Client
To streamline legal data retrieval across signed contracts, active agreements, and related clauses, Vention built an internal RAG platform for its Legal department.
The platform helps our Legal professionals find accurate information quickly, without having to dig through multiple document versions.
Project description
At the moment, Vention’s Legal department manages more than 50,000 unique documents across multiple regions, including the US, UK, DACH, and Asia. Many of these documents exist in multiple versions that continue to change as client relationships evolve and teams operate across different locations.
Even with documents well organized across folders, legal specialists still face numerous challenges when searching for specific information, including:
- Similar concepts are often expressed using different wording across documents, without exact matches
- Relevant answers are sometimes spread across several documents rather than stored in one place
- The precise legal phrasing required for a query is not always clear in advance
Manual searches under these conditions take significant time and increase the risk of missing important details.

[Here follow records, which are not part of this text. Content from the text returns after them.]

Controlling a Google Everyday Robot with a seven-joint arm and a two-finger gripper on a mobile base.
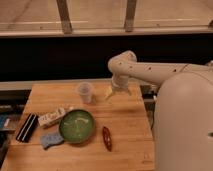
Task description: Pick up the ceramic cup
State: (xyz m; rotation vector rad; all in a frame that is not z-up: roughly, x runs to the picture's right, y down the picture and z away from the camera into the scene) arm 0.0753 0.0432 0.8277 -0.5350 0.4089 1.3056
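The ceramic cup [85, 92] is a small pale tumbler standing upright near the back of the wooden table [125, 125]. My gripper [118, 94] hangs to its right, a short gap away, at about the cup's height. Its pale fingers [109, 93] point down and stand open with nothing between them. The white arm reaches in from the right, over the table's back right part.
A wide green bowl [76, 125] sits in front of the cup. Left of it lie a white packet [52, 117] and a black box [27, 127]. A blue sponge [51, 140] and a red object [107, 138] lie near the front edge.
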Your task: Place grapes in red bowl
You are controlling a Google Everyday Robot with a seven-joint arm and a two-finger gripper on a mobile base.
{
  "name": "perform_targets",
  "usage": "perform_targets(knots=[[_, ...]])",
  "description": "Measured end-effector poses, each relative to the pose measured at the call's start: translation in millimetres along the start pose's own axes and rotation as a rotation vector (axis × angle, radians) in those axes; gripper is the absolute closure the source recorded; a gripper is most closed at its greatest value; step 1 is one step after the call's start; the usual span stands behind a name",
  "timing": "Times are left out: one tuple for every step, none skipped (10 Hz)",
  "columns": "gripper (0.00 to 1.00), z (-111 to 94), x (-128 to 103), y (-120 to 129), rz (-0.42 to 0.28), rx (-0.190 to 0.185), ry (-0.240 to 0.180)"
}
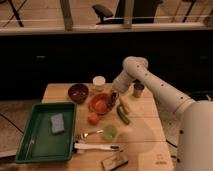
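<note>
The red bowl (100, 104) is a bright orange-red shallow bowl in the middle of the wooden table (145, 135). My gripper (114, 98) reaches down from the white arm and sits at the bowl's right rim, just above it. Its tip is a dark shape. I cannot tell the grapes apart from that dark tip, and no grapes show elsewhere on the table or inside the bowl.
A dark maroon bowl (78, 92) and a white jar (98, 82) stand behind the red bowl, with a metal can (138, 90) to the right. A yellow fruit (123, 105), green vegetable (123, 116), tomato-like fruit (93, 118), green cup (109, 131), fork (90, 134) and green tray (45, 132) lie in front.
</note>
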Motion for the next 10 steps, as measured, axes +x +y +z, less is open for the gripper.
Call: perform_targets(knots=[[0.53, 1.7, -0.5, -0.9, -0.007, -0.001, -0.002], [0.50, 2.3, -0.5, -2.0, -0.010, 0.000, -0.002], [0.42, 3.6, -0.9, -4.1, -0.015, 0.000, -0.004], [0.37, 4.4, -0.9, -5.0, -0.020, 0.000, -0.006], [0.37, 4.6, -0.4, -4.3, -0.024, 0.000, -0.007], [0.37, 5.3, 0.4, -3.5, -0.028, -0.001, -0.009], [0.37, 5.9, 0.5, -3.6, -0.030, -0.002, -0.010], [0.37, 6.4, 0.2, -3.9, -0.031, -0.002, -0.011], [0.37, 6.7, -0.2, -4.4, -0.032, -0.002, -0.011], [0.37, 6.6, 0.0, -4.2, -0.031, -0.002, -0.011]])
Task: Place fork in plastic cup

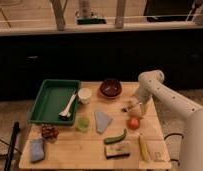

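Note:
The light-green plastic cup (83, 123) stands upright on the wooden table, left of centre near the front. My gripper (133, 107) hangs low over the table's right side, well to the right of that cup and just above the red fruit. A small thin thing with a dark end, apparently the fork (125, 107), lies on the table at the gripper's left tip. I cannot tell whether the gripper touches it.
A green tray (47, 102) at the left holds a white spoon (69, 105). Nearby are a white cup (85, 95), dark bowl (111, 88), grey-blue cloth (101, 121), red fruit (133, 122), green vegetable (116, 137), banana (143, 146) and blue sponge (37, 149).

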Motion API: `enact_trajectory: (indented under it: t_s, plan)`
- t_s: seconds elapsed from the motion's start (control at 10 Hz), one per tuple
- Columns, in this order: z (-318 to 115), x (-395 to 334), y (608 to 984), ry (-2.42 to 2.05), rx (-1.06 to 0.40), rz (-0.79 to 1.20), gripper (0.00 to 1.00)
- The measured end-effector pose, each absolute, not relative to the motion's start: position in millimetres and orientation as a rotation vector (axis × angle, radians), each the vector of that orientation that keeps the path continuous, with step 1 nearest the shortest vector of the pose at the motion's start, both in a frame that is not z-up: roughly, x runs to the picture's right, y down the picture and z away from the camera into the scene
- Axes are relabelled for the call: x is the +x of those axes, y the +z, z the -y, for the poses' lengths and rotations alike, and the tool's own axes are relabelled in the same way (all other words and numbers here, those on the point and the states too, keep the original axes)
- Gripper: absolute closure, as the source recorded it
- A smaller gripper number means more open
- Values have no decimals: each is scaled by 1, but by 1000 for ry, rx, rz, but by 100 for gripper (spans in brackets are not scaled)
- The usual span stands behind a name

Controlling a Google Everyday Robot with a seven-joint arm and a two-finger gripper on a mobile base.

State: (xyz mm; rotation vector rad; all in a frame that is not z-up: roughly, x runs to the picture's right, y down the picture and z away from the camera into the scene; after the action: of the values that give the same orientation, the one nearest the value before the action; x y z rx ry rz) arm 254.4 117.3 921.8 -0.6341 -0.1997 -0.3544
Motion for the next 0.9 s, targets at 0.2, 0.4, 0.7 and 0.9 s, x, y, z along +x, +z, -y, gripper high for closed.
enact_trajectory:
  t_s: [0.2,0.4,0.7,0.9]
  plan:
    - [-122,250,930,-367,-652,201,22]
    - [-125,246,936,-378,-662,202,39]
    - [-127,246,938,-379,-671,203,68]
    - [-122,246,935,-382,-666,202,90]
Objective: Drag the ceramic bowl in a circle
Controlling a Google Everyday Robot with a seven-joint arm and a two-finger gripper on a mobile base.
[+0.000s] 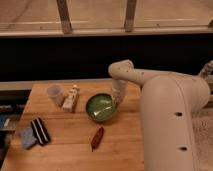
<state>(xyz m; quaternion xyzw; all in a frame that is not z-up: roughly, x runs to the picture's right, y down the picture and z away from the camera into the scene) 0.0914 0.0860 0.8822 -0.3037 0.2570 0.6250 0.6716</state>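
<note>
Wooden tabletop [65,155], dark wall behind. Green ceramic bowl [100,109] sits mid-frame, just right of a pale tube [71,99] and a plastic cup [55,93]. Hand [116,101] comes down at the bowl's right rim, probably set there to drag it round; its spread I cannot tell. No writing readable anywhere.

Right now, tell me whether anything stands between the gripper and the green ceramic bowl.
Nothing visible does: the gripper is at the right rim of the glossy green ceramic bowl. The pale tube lying left of the bowl could crowd a circle.
</note>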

To support faster access to both historical and current contract data through natural language queries, Vention’s AI team designed, tested, and implemented an internal RAG platform for the Legal department.

Our solution
Vention’s AI experts teamed up with the Legal department to design, develop, and deploy a modular RAG platform. The solution enables legal teams to retrieve information directly from documents stored across the entire file system. It relies exclusively on the actual content of those documents rather than on any external or pre-trained model knowledge.

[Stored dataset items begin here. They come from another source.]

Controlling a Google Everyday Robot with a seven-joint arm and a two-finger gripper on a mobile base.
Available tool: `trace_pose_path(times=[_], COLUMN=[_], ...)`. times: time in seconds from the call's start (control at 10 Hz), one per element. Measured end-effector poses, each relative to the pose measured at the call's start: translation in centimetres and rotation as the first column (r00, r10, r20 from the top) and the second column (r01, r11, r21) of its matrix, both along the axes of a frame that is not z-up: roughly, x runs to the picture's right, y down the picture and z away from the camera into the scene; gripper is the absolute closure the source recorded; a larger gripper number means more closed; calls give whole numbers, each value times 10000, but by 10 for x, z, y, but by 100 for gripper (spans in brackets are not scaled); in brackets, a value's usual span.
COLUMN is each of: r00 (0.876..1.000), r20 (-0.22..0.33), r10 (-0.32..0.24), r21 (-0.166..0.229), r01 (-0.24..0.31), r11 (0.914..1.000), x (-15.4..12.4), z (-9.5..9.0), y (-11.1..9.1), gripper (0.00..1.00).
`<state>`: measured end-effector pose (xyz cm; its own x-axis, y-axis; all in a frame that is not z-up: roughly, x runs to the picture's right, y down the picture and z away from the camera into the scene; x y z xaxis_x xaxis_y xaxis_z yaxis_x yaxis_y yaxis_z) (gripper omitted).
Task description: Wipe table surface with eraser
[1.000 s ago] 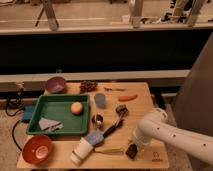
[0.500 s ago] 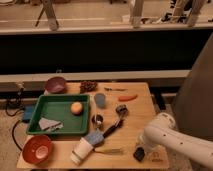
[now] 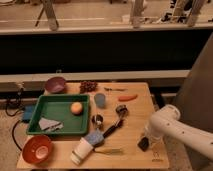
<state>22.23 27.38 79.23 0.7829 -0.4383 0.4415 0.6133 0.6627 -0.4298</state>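
Note:
The light tan wooden table surface [image 3: 132, 125] fills the lower middle of the camera view, with a small dark logo mark [image 3: 157, 161] at its near right corner. My white arm comes in from the right. The gripper [image 3: 144, 141] is low over the table's near right part. It is shut on the eraser [image 3: 143, 145], a small black block that rests on or just above the wood.
A green tray [image 3: 57, 131] on the left holds an orange fruit [image 3: 76, 108] and a grey cloth [image 3: 50, 124]. Nearby are a purple bowl [image 3: 55, 85], an orange bowl [image 3: 37, 149], a tipped white cup [image 3: 79, 151], a blue cup [image 3: 100, 100], a black-handled brush [image 3: 114, 127] and a carrot [image 3: 128, 98].
The gripper with the eraser has slid to the right along the table's near part, and the arm has drawn back toward the right edge.

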Motion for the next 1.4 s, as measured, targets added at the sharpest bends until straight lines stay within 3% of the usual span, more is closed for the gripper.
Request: trace_pose_path(times=[0.3, 0.6, 0.8, 1.0, 1.4], r00=[9990, 9989, 9970, 9863, 9670], r20=[428, 456, 696, 1378, 1993], r10=[-116, -85, -338, -902, -1588], r21=[-200, -198, -323, -535, -921], r01=[125, 95, 362, 984, 1798], r11=[9997, 9998, 9988, 9937, 9794], x=[-33, -34, -40, -74, -134], z=[11, 10, 7, -1, -19], y=[-9, -9, -7, -4, 8], gripper=[99, 99, 99, 99, 99])
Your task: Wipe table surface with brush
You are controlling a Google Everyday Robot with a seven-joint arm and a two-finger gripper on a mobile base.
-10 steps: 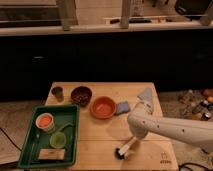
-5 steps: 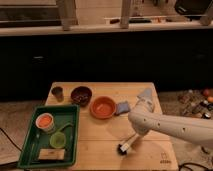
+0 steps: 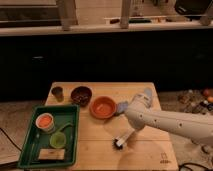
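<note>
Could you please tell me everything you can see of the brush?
The brush is small: a short white handle and a dark round bristle head. It slants, head down on the pale wooden table surface in front of the orange bowl, its handle rising rightward to the gripper at the white arm's end.

Gripper (image 3: 131,131) is down low over the table surface (image 3: 95,150) — right at the brush (image 3: 120,142), whose dark bristles touch the wood, about 5 o'clock from the orange bowl (image 3: 103,107).
</note>
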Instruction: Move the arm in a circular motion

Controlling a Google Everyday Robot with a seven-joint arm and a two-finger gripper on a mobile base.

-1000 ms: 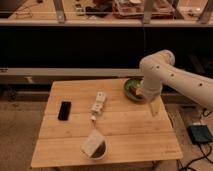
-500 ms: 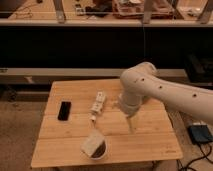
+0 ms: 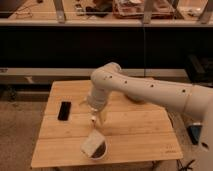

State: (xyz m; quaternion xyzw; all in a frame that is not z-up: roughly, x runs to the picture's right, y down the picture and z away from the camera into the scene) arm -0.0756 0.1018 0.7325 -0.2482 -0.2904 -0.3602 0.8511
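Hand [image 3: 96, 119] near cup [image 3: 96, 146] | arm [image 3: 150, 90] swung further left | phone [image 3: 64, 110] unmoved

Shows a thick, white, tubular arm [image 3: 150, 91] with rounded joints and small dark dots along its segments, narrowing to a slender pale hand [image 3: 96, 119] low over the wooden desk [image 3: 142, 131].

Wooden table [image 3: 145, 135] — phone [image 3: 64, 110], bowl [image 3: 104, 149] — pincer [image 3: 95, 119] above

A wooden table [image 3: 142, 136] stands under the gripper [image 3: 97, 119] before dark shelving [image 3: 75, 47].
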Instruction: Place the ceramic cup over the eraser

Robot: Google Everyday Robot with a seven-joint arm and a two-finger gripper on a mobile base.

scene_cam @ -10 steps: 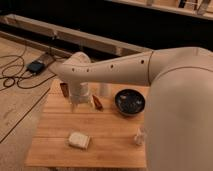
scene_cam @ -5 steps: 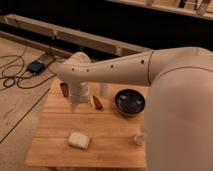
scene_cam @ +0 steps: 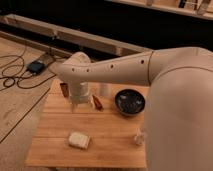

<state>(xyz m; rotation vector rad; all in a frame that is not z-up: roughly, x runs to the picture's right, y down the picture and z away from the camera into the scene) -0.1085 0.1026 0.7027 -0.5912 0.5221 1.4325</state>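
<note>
The white ceramic cup stands upright at the back of the wooden table, partly hidden behind my arm. The dark reddish-brown eraser lies at the table's back left corner. My gripper hangs from the white wrist and points down at the table between the two. The eraser is just to its left and the cup to its right. The gripper is open, with nothing between the fingers that I can see.
A slim reddish-brown stick lies just right of the gripper. A dark round bowl sits at the back right. A pale beige block lies near the front, and a tiny whitish cylinder stands at the front right. Cables lie on the floor to the left.
</note>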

The platform includes three logical layers:
- A user interface that supports simple and intuitive interaction
- A request processing layer that handles queries and context
- A core RAG layer responsible for retrieval and response generation
User interface
The user interface is the primary point of interaction between users and the platform. It features a design that remains simple and functional.
The interface represents a chat window where users interact with the RAG platform using natural language. It also allows users to include or exclude draft document versions from searches and to define custom file ranges that limit the scope of retrieved information.
Request processing layer
The request processing layer is supported by a set of agents that provide contextual guidance to the RAG core.
When a user asks a question related to a document, client, or region, the interpreter agents perform several steps:
- Check whether the topic is new or part of an ongoing interaction
- Identify the intent of the question and generate a set of semantically related queries
- Break complex requests into smaller, easily manageable actions
- Identify the directories and documents most likely to contain relevant information
- Pass the enriched context to the main language model
The goal of this process is to reduce the retrieval of irrelevant or inaccurate information caused by differences in wording across documents.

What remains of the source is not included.